What you are asked to do –
When you reach the line in the data below that contains "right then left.", please start repeating lines exactly, and stop after the line that contains "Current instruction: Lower", repeating nothing else.

*** Data below

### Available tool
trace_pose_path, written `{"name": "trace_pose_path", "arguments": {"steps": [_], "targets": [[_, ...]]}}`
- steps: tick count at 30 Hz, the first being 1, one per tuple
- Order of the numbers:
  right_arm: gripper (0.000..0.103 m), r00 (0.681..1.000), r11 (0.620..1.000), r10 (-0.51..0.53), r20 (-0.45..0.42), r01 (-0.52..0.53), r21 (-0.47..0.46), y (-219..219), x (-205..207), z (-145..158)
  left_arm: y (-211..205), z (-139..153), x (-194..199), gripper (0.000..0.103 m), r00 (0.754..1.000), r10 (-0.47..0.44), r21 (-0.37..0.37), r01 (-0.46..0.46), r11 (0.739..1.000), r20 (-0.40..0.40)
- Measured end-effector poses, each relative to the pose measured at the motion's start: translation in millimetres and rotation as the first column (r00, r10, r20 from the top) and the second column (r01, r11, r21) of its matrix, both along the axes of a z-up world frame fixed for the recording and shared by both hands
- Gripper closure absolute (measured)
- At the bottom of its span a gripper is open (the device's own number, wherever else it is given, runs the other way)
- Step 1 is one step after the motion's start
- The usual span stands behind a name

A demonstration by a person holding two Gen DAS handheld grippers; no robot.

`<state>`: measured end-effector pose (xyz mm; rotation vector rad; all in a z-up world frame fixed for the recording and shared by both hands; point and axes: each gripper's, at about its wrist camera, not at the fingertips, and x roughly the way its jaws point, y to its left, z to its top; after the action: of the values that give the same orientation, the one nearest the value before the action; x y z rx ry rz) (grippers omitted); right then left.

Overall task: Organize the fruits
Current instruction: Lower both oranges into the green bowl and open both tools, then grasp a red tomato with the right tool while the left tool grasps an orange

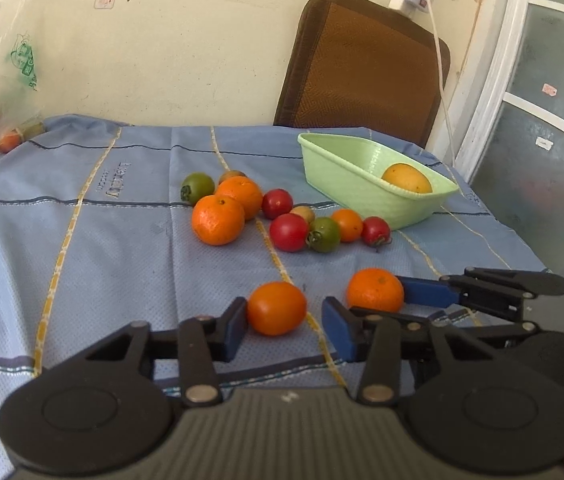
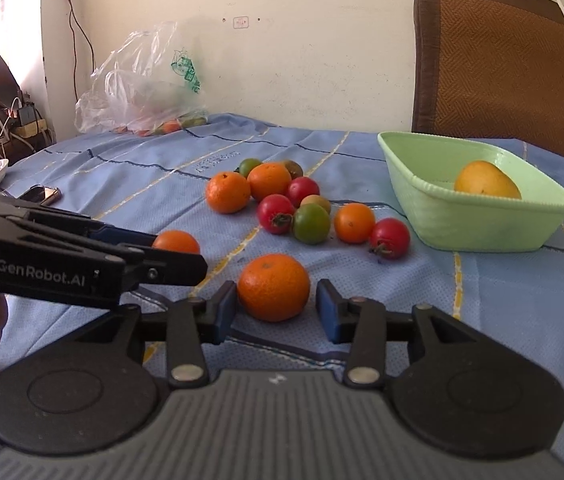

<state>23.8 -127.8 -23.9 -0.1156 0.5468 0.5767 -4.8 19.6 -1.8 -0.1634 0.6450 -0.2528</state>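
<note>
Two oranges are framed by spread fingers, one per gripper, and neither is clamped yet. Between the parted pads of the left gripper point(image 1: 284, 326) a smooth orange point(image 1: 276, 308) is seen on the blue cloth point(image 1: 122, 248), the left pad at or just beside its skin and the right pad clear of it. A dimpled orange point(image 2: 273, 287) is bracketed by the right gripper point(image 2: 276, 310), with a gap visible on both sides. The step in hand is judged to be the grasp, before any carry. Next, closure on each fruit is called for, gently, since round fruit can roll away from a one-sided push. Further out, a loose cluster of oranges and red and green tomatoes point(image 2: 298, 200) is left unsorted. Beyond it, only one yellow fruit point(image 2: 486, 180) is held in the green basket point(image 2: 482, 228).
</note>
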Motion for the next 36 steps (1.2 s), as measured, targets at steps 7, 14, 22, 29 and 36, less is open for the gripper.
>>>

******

Exercise output –
`<state>`: measured end-effector pose (xyz mm; rotation vector rad; all in a z-up world frame fixed for the recording and shared by both hands; point and axes: each gripper's, at about its wrist camera, not at the fingertips, and x roughly the way its jaws point, y to its left, z to its top; after the action: of the values that give the same orientation, the one nearest the value before the action; x y z rx ry rz) (grippers omitted); right then left.

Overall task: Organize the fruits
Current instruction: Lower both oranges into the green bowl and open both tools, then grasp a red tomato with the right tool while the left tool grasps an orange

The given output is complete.